Tuesday, December 28, 2021
A massive Russian military buildup around Ukraine indicates a tangible risk that the Kremlin may begin military actions this winter against Kyiv, which has turned to the U.S. and NATO for aid after Putin’s forces seized the Crimean Peninsula and invaded eastern Ukraine in 2014.
Facing U.S. and European diplomatic pressure not to pursue such a calamitous war, Moscow presented on December 15 an eight-point list of treaty demands with the U.S. and a nine-point proposed agreement with NATO to U.S. Assistant Secretary of State Karen Donfried —and made the ostensibly non-negotiable ultimatums public two days later, with a vaguely implicit “…or else” should they not be satisfied, after earlier denying intent for military action.

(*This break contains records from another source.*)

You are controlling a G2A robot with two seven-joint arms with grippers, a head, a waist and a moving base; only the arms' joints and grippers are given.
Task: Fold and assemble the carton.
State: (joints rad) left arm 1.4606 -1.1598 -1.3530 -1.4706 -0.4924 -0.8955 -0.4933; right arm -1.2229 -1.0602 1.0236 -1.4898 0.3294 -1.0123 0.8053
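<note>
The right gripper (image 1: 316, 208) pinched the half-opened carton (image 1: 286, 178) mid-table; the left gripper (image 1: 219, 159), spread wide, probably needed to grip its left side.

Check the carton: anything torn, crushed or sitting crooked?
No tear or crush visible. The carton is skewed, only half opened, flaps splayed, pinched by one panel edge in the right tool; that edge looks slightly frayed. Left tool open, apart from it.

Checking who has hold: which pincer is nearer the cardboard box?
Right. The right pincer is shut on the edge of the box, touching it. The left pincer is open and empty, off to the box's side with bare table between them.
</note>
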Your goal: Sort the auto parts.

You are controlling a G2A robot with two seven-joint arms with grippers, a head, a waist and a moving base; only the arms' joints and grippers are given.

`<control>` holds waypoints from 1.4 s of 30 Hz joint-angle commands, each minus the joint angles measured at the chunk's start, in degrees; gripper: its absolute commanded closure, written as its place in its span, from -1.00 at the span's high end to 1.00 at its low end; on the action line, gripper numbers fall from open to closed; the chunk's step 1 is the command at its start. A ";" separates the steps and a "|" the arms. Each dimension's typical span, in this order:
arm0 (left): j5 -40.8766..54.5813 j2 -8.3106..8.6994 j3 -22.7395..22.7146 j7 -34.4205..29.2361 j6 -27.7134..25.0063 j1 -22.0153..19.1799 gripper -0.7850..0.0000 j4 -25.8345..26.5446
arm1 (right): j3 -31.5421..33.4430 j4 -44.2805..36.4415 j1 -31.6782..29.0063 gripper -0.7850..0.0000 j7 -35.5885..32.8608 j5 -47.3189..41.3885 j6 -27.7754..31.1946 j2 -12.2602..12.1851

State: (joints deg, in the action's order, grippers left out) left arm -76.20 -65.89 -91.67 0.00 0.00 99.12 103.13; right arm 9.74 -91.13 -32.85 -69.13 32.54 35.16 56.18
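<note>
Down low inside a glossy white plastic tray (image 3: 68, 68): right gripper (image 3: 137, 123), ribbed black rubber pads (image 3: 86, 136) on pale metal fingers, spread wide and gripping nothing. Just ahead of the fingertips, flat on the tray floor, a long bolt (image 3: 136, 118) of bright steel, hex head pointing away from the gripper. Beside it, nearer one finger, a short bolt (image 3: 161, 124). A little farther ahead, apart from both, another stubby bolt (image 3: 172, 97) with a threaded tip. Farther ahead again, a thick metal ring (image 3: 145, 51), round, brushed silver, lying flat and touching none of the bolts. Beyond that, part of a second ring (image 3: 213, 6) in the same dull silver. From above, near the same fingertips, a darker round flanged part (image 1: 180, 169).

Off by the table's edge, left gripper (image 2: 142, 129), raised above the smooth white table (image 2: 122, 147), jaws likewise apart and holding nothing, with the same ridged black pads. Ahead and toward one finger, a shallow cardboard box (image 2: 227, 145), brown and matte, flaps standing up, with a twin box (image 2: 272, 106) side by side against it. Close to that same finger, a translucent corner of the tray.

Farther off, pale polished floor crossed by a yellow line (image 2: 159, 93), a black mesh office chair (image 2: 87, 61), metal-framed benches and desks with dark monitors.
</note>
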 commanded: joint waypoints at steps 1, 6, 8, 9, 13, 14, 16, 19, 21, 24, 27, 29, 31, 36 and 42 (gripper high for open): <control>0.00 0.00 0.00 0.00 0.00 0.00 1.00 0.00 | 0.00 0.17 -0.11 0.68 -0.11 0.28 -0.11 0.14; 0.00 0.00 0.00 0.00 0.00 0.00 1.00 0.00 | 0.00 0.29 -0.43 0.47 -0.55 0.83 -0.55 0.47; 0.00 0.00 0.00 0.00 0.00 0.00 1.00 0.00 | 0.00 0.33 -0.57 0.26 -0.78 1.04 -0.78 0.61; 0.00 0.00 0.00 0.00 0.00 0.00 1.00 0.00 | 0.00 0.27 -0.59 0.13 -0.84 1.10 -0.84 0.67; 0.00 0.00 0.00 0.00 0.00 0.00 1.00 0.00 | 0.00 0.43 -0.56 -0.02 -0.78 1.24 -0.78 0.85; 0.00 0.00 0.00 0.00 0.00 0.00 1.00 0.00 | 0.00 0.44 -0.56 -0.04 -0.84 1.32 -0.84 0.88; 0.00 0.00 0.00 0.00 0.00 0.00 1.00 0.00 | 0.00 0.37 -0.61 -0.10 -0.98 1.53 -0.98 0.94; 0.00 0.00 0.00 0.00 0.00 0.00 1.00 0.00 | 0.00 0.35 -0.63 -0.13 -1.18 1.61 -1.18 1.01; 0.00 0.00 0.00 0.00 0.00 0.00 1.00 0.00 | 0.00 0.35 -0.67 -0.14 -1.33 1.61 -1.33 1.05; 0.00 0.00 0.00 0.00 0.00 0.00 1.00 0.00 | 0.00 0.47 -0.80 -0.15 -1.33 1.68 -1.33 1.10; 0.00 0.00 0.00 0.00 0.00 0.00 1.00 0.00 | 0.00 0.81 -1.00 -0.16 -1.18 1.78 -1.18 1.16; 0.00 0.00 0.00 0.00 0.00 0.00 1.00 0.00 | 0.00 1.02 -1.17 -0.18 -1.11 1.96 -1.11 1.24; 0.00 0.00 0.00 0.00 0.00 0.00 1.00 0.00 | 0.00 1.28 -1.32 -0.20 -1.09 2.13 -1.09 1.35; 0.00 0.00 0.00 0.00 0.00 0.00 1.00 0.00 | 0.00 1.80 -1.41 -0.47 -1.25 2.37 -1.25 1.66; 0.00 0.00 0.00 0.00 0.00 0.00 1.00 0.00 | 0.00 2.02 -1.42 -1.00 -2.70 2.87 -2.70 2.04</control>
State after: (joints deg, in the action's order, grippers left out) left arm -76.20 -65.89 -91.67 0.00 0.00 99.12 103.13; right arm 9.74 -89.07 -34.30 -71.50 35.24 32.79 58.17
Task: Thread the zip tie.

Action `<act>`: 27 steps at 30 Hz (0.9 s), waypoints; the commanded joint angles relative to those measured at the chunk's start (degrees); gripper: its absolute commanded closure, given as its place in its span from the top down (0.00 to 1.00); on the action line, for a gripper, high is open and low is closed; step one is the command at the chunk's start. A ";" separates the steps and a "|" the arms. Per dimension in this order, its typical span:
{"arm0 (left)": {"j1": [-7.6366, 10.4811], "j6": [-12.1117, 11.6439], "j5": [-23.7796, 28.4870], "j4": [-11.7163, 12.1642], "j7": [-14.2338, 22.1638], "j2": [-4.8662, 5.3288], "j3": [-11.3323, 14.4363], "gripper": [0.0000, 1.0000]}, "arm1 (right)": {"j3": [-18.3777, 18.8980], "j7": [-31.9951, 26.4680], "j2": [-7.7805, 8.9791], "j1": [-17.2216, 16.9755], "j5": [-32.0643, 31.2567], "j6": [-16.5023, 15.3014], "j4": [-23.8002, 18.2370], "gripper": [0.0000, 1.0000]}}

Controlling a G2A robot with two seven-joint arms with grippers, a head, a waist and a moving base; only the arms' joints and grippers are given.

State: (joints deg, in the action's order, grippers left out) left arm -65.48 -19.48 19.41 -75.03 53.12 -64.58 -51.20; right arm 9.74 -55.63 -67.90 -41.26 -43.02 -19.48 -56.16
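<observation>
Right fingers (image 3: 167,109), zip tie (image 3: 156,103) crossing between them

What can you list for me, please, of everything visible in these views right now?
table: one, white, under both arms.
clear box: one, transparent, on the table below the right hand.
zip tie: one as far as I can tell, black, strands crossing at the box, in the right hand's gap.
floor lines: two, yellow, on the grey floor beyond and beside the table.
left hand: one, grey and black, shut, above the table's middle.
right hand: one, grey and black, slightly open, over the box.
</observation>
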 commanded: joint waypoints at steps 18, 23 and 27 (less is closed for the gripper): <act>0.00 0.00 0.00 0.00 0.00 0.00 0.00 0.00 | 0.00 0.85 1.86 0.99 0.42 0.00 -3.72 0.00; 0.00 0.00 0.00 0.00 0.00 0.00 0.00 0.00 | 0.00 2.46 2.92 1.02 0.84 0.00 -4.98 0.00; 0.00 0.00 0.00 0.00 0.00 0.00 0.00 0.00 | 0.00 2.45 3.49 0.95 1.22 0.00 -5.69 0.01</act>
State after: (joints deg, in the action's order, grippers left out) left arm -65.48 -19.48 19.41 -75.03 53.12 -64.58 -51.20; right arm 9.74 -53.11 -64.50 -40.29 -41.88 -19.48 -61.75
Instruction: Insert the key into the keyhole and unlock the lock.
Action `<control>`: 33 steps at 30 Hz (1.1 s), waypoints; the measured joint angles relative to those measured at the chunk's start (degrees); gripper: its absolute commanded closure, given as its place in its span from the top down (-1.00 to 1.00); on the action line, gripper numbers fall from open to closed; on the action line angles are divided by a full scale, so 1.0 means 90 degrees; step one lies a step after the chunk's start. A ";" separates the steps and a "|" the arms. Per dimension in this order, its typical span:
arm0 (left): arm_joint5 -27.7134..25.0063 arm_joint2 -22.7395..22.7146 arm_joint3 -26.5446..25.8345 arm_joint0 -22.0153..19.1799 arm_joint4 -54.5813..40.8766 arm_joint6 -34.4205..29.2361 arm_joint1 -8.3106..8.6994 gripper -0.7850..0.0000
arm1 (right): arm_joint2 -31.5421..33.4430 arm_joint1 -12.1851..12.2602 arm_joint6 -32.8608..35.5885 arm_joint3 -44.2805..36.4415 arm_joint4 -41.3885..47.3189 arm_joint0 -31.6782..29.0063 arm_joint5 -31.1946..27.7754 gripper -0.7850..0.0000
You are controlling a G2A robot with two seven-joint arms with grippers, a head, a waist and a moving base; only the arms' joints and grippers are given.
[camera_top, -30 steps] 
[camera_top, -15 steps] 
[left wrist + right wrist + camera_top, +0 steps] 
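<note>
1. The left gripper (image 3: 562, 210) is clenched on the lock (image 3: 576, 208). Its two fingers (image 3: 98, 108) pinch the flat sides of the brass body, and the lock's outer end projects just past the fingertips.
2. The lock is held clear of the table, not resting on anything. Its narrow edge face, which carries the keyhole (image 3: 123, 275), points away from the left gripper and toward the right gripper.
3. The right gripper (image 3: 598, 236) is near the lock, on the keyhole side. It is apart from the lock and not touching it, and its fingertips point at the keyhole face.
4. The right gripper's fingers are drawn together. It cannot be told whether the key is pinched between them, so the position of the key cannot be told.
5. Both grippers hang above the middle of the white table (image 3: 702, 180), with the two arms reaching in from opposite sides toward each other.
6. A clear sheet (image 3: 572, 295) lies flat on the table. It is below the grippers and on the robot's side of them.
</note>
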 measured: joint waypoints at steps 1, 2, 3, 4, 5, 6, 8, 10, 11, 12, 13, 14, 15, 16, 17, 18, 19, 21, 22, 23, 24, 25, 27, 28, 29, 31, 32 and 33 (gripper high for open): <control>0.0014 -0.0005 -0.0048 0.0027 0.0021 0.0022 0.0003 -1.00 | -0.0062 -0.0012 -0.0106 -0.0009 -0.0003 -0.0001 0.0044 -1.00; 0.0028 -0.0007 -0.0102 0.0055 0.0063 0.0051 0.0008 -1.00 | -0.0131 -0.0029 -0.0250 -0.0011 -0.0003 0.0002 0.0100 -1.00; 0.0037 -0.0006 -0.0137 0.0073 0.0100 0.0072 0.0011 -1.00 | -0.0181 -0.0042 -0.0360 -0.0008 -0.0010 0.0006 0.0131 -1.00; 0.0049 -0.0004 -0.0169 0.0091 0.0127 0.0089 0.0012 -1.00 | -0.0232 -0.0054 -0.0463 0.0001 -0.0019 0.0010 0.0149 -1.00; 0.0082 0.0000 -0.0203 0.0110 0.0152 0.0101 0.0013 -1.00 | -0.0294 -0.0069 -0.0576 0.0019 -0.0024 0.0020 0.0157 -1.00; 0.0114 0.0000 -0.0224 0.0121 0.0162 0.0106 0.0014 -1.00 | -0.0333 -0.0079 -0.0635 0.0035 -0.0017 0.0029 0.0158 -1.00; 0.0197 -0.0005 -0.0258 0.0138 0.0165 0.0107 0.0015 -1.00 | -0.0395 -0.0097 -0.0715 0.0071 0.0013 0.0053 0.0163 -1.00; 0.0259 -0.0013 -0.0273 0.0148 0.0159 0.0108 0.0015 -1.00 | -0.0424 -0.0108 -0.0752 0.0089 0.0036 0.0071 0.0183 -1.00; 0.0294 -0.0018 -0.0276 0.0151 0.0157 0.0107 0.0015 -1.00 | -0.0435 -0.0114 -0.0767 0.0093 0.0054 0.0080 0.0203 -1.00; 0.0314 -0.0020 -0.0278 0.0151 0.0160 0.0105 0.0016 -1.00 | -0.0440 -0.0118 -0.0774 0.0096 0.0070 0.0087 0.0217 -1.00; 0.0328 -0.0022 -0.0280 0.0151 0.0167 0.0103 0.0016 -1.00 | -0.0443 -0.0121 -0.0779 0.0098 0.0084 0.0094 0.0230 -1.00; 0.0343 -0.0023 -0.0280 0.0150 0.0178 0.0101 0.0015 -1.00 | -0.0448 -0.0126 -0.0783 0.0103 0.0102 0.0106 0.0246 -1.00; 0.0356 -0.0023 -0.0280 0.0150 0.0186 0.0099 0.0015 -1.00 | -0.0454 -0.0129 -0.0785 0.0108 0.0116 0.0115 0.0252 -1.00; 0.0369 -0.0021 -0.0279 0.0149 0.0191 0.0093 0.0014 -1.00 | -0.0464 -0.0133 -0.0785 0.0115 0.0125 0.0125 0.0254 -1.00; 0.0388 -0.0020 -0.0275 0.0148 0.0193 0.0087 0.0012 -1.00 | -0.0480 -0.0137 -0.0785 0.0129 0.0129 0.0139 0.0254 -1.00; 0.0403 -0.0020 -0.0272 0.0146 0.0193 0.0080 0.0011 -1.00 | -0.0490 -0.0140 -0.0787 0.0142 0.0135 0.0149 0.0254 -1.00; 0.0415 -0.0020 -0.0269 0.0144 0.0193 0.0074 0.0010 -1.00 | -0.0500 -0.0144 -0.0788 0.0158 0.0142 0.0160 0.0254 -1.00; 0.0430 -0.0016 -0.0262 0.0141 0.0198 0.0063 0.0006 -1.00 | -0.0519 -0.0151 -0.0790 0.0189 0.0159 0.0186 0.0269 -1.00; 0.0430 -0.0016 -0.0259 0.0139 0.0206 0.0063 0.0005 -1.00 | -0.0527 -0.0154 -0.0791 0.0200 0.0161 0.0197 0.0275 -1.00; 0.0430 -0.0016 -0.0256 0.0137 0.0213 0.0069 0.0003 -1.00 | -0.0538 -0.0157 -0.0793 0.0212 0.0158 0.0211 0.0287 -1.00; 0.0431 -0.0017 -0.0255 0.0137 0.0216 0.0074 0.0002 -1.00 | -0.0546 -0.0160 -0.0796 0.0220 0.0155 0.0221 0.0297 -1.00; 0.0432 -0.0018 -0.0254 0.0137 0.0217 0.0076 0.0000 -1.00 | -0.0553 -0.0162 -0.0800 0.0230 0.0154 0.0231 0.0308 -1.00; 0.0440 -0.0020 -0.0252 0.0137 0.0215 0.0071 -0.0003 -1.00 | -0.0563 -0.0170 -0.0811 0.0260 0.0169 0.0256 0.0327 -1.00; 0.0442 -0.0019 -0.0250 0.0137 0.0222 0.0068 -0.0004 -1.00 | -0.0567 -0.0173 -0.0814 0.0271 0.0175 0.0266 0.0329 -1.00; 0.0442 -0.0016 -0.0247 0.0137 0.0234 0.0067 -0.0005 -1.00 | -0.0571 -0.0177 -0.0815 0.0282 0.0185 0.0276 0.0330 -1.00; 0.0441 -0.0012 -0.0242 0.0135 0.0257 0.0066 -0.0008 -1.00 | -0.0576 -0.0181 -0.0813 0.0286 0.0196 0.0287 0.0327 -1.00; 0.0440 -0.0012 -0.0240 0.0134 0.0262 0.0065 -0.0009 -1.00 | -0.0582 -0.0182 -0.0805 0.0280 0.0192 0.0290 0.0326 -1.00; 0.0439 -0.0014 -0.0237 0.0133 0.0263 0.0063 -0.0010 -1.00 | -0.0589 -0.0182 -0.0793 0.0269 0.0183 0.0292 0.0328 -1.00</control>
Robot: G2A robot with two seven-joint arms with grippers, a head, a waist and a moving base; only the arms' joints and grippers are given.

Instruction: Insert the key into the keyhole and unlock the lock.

Early this morning Luke boarded his flight for Kyiv. He's going back to be with his wife and work in his new job, a creative person in World of Tanks, a big Lithuanian video game company. Anna, his wife, is the loveliest of girls, one of those geniuses who speaks 7 languages and is getting her PhD in history. I wish to God they could just come over here but the Ukrainian visa process seems even more screwed up than the US's is. Luke says he'll keep an eye on the news. If Putin invades he almost certainly won't try to get as far as Kyiv.
Part of me feels sick when Luke and my other boys leave after a visit and the other part feels numb. I renew my objection to families scattering across the world to pursue their often in retrospect somewhat foolish dreams. How much happier would we be with our children and grandchildren living near us instead of half a strife-torn world away? Maybe out of this pandemic we'll get more remote work, which will enable people to move home, while still working at whatever their thing is. I hope so. Until then, as the song says, we'll just have to muddle through somehow. On that cheery note, happy New Year everyone.